An interesting aspect of Managed Solutions is you can create properties to allow the user to customermize aspects of the solution.

Solutions can be layered and it matters what order you import solutions into CRM.

Solutions only include the changes which are different from the system.  This means you can merge solutions together.

if two solutions both change the same area then the last solution imported will be the winner.  Which is something to remember, especially if you want to layer solutions and try and modularise coding in CRM.

it’s interesting and the more I read about it the more the way it works makes sense.  but it certainly helps to read the SDK and articles about solutions

Passed two more certifications

I have this year passed two more CRM certifications

Microsoft Dynamics CRM 4.0 Customization and Configuration
Microsoft Dynamics CRM 4.0 Installation and Deployment

it’s interesting because I sometimes wonder how valuable certifications are but I have certainly learnt a lot of information about the product and I think I know have a broader knowledge of the subject.  Where as before I had a working knowledge of the product.

Personally the value I put to certifications is it gives me something official to show for the hours of effort I have put in.  There are many people who have read a technical book but you can’ t put that on your CV (although you can add it to linkedin!)

I also think Certifications are a good way to get some experience in a product which you might not be using everyday in your work or maybe are using certain parts of it but you want to learn about other sections.

I also read that people who are certified get 5 to 10 percent higher wages.  I don’t think this is just about the certifications but it shows that those people are willing to put extra effort in outside of work , ambitious and are trying to get ahead in their career.

New White Paper – CRM & the Economy

I read an interesting white paper today by a company called Innoveers solutions and the title of the white paper is “CRM & the Economy” and it can be found here

The article paints an interesting picture and has a positive approach to the current economic downturn.  As a positive person I found myself agreeing with the many of the points in the paper.   I found it very interesting and encourage you to read it, it’s only seven pages long and won’t take you a minute.

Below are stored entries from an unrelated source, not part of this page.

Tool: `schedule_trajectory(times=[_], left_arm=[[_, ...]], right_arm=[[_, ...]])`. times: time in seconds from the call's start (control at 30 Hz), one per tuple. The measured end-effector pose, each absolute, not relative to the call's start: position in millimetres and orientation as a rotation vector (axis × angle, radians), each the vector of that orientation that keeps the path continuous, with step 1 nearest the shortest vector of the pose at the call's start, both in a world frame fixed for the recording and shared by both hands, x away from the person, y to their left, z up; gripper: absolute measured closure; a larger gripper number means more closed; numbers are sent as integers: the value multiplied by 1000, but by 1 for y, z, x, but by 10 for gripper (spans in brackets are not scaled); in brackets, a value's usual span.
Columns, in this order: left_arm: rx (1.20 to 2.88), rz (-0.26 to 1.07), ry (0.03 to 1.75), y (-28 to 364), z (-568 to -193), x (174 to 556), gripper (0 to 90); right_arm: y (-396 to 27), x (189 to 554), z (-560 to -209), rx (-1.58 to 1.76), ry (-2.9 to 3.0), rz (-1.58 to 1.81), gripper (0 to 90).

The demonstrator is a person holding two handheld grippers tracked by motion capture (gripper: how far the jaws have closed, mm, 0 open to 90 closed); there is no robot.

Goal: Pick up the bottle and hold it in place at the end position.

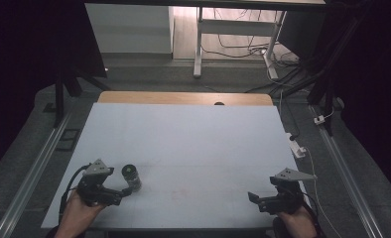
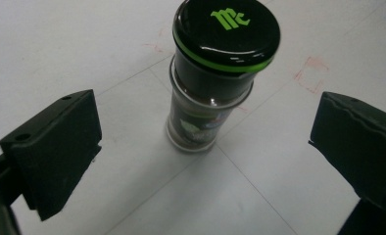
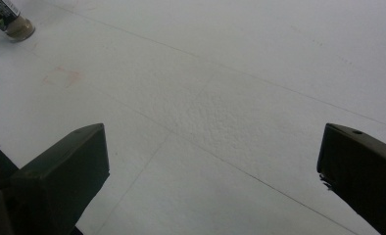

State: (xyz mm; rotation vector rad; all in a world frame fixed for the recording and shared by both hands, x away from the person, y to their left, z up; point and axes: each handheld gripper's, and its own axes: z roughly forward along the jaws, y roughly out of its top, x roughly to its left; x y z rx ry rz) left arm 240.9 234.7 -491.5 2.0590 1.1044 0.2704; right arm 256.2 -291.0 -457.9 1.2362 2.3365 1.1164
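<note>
Both hands enter at the near edge of the bench, each gripping one tool. On the person's left, the left tool [image 1: 125,191] sits low over the surface with its jaws spread wide, and the spice jar [image 1: 131,177] stands just ahead of them, upright and untouched. Seen from the left gripper view, the jar [image 2: 215,78] is centred between the two black jaws with clear space on either side; its black lid carries a green ring and a green logo, and its clear body shows dark contents behind a printed label. This alignment suggests an approach for a side grasp on the jar body, not yet closed. On the person's right, the right tool [image 1: 254,197] rests near the front edge, jaws likewise wide apart and holding nothing; it appears parked well away from the jar so as to leave the left side free. The right gripper view looks across bare surface, with the base of the jar [image 3: 12,24] at the far upper left corner. Covering the bench [image 1: 193,134] is a pale, matt white sheet, marked with thin ruled lines and faint red squares, probably placement guides. A strip of wooden edge [image 1: 183,98] shows at the far side of the sheet. Beyond it, the room is dim: grey floor, metal rails along both sides, a white desk frame [image 1: 233,29] and loose cables [image 1: 283,74] farther back.
</note>
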Motion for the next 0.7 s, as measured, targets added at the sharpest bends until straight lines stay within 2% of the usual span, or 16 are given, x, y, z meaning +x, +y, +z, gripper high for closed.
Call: schedule_trajectory(times=[0.53,0.7], left_arm=[[2171,251,1078,223,-507,265,2],[2205,274,1063,221,-510,267,71]], right_arm=[[-290,257,-458,1235,2341,1114,0],[-290,256,-458,1230,2342,1114,0]])
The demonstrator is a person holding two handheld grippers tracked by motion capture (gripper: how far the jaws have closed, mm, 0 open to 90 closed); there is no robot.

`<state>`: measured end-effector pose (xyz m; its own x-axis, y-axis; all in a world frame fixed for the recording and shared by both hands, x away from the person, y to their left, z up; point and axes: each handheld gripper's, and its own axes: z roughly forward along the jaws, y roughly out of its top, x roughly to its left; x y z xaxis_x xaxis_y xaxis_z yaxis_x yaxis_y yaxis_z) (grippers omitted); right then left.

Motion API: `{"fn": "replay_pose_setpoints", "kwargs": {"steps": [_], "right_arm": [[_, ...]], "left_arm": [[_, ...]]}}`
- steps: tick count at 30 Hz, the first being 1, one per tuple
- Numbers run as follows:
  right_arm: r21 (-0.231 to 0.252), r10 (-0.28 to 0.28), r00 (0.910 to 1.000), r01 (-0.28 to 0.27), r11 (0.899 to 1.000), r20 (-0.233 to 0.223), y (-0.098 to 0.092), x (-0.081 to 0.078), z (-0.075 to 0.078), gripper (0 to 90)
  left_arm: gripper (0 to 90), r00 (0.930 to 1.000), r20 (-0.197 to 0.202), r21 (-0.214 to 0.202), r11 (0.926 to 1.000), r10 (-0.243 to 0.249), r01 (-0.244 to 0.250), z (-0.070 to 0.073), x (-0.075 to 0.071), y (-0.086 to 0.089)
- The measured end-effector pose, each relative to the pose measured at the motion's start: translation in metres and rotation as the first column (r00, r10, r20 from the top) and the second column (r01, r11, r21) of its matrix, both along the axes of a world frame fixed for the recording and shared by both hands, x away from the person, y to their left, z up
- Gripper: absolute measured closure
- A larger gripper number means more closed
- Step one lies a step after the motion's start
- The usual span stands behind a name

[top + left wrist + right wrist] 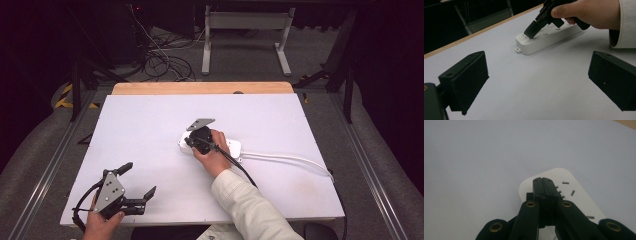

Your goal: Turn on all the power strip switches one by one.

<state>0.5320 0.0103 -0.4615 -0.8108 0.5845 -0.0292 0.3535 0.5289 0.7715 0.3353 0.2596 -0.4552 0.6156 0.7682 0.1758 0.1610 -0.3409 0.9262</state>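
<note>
Centrally on the table (150, 115) lies the power strip (234, 148); the right gripper (543, 185), jaws closed and empty, presses its top near one end. Left gripper (139, 184) waits wide open, empty, by the near-left corner. Progress cannot be judged.

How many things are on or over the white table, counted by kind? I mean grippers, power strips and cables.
Grippers: 2, the left gripper with its jaws apart and the right gripper with its jaws together on the strip
Power strips: 1, the white power strip
Strip cables: 1, the white cable
Total: 4
</note>
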Motion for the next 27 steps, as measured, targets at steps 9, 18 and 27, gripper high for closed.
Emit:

The paper highlights the importance of CRM and by improving the efficency of your CRM systems you can not only increase efficency but more importantly you can focus on retaining the customer base you have already worked so hard to build up.

Improving your CRM systems is not only something  you should do in a growing economy but it becomes even more important when the economy is contracting because in many ways this is the time  you need to be operating at your most cost effective and where benefits will seem even greater.

The idea of increasing the effectiveness of your marketing and improving your current customer service is vitally important when money is at a premium.

It reminds me of a Zig Ziglar story I heard recently when he mentions a salesman was trying to sell to someone who had just crashed his car, burnt down half of his house in a fire and other misfortunes.  The man was trying to sell him a smoke alarm package for 300 pounds.  The fellow said “listen boy I am down about 30000 dollars and I can’t afford to buy from you”.   The salesman said “sir, the way I see you have already lost a lot and another 300 dollars won’t make much difference but if you lost what you have left to a fire then you have lost everything, I can’t see how you can’t afford not to buy this smoke alarm”.

The point I am trying to make is, when things are going well people can afford not to buy CRM systems because things are going well but when things are going bad and they need to get into shape and become efficient then they this is the time they really can’t afford not to improve and buy CRM systems.